### REQUIREMENT
Filter the listing down to the lines containing the word "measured".

### DATASET SECTION
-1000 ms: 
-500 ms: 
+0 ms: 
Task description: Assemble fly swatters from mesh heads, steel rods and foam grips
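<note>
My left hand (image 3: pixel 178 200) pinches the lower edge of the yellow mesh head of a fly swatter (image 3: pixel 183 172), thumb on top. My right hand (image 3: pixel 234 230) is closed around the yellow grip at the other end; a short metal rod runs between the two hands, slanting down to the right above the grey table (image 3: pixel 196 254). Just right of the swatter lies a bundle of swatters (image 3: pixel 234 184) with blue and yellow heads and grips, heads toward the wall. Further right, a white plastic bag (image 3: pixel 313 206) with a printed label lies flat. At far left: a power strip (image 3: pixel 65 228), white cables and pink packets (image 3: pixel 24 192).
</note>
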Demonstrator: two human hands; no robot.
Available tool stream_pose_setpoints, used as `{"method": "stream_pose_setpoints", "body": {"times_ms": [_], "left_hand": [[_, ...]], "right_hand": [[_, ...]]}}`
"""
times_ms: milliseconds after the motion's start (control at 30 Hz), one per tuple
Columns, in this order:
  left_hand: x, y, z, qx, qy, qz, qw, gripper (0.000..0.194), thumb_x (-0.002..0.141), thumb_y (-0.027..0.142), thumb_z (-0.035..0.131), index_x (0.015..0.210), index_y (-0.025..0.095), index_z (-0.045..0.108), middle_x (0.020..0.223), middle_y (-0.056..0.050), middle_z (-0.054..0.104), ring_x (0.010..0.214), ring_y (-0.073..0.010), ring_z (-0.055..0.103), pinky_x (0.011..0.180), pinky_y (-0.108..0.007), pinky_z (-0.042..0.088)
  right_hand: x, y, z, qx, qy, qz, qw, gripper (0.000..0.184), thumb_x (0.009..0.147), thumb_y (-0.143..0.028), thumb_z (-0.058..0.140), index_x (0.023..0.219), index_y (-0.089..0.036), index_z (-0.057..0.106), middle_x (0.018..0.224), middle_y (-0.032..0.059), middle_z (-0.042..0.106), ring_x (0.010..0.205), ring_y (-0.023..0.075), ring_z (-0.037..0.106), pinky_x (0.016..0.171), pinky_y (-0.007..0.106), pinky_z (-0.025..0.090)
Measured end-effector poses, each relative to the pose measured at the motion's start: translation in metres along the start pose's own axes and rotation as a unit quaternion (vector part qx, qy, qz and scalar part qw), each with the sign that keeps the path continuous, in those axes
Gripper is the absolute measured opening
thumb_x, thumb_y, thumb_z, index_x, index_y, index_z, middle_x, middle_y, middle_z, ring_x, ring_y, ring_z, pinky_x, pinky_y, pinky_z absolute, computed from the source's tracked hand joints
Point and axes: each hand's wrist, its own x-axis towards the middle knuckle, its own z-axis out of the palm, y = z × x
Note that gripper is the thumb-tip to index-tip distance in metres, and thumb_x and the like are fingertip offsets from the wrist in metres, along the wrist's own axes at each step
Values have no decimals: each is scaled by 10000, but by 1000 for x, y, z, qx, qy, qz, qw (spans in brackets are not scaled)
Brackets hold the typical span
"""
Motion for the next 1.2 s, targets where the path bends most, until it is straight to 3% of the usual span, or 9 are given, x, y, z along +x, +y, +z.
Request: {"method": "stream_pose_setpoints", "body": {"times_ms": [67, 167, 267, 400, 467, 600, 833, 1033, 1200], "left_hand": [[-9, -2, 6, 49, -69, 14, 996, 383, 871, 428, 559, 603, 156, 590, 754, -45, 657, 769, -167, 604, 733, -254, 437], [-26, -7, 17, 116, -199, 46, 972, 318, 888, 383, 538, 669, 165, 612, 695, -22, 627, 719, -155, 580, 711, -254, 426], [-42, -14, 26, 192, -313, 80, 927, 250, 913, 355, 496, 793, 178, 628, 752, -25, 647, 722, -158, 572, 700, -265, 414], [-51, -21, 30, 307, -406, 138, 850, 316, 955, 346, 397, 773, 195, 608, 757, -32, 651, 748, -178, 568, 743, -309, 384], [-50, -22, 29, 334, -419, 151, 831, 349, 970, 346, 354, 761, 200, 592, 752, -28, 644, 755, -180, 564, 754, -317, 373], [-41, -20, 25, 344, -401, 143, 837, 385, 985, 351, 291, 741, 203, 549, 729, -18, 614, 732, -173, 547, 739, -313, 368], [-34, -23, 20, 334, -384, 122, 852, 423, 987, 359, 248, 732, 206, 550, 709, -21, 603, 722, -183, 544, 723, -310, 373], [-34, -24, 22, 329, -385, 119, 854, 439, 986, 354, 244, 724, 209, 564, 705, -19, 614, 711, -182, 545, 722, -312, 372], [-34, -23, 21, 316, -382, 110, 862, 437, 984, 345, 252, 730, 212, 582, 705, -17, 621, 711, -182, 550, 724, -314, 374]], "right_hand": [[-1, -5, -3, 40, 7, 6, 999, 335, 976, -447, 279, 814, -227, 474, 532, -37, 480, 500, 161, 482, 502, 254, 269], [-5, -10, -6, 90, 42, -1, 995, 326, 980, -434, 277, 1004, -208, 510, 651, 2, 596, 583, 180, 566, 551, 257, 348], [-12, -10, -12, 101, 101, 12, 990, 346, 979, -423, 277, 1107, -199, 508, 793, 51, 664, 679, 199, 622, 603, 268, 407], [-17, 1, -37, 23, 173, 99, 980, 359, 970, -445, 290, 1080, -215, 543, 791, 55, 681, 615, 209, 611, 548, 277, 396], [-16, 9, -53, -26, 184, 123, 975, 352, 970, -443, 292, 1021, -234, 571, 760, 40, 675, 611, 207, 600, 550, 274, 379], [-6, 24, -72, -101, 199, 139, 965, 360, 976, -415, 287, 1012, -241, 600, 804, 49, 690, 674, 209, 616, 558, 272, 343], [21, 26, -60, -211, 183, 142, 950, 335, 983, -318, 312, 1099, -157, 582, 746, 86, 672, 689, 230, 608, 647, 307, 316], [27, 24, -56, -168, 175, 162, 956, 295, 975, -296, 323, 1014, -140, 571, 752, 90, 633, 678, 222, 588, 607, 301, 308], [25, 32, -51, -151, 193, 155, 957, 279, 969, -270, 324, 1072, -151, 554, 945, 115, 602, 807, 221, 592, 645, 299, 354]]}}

### TASK RESPONSE
Measured end-effector poses, each relative to the pose measured at the motion's start: translation in metres along the start pose's own axes and rotation as a unit quaternion (vector part qx, qy, qz and scalar part qw), each with the sign that keeps the path continuous, in those axes
Gripper is the absolute measured opening

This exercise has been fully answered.